The existing pond was small, so I increased its size and moved it closer to the deck. By cutting a long sweeping curve into the edge of the deck, an overhang was created that jutted across the pond, which had the effect of bringing the pond closer to the seating area.
To encourage frogs and other creatures, a slate "beach" was created around half the pond, providing a gentle slope for access. The other half was edged with flat stones, providing look-out and sunning posts.
The pond was stocked with a mix of marginal and deep water plants and some barley straw was added to clear the water. I also put in a couple of handfuls of oxygenating weed and water snails to help balance the algae.
To add a stronger sense of design, I shaped the lawn into a defined circle, with crisply cut edges, and used some lovely old Victorian decorative edging bricks to hold back the border soil.
This helped to prevent the lawn straying into the borders, and made a definite feature of what had previously been a rather ragged grassy area.

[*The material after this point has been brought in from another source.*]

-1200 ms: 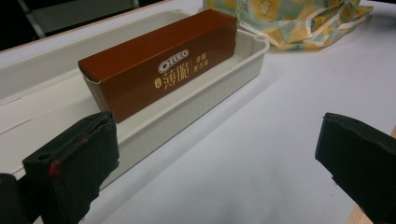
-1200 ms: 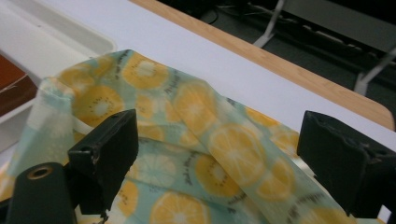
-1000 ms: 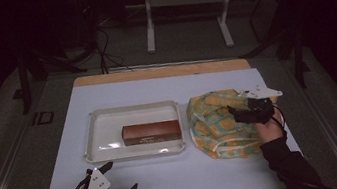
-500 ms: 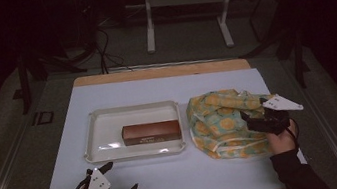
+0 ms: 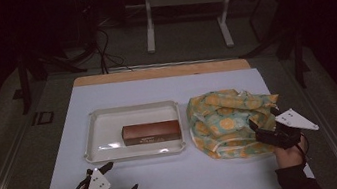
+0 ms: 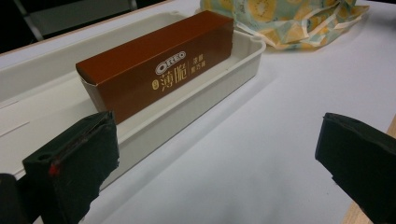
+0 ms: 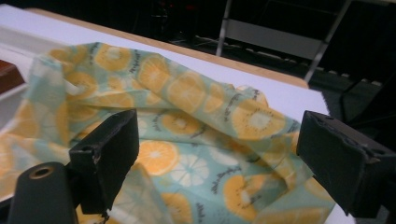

Another of the clients' requests was that the garden should become more wildlife friendly, so I chose plants which were attractive to butterflies, bees and other beneficial insects. These creatures particularly like flowers with single, open blooms so they can access nectar and pollen easily. Scent and colour also play a part. For honey bees especially, it is important to have a variety of plants, which will provide flowers during every month of the year.
Dandelions were cleared from the lawn and I also spiked the grass with a fork and brushed in some sand and lawn feed to encourage air and water to permeate roots.
The overgrown wall climbers were cut back, revealing a pretty pink clematis and climbing roses. The latter were trained over the wall beside the bench seating area to provide perfume and colour. A vivid purple clematis later found its way through the roses and up into the neighbouring pear tree, creating a romantic bower.
It is easy to forget the importance of planting on the vertical plane; doing this can disguise the garden boundaries and give the illusion of enlarging the space.
Tackling the borders, I planted these with blue, magenta, orange, yellow and purple flowers, and added evergreens and flowering shrubs to provide "backbone".
In a small garden it is important to choose plants that have a long flowering period, but also provide interest over several seasons, such as berries, autumn leaf colour or striking seed-heads.
Large pots on the new deck were filled with geraniums, cape daisies, scabious and hydrangeas, and these were also "under-planted" with spring flowering bulbs, so that when the flowers died down at the end of summer, the bulbs would emerge in late winter and early spring.
A pot of mixed herbs was added too; handy for use in the kitchen.
The garden is now well used by all the family, providing an eating out area on the deck, a romantic seating area under the roses, and a thriving pond.
The goal to create a more wildlife-friendly garden appears to have been surpassed, as the garden is now home to Bobby the rabbit; Mr Snuffles, the blind rescue hedgehog, and his companion Douglas; a quantity of frogs and, most recently, a baby newt.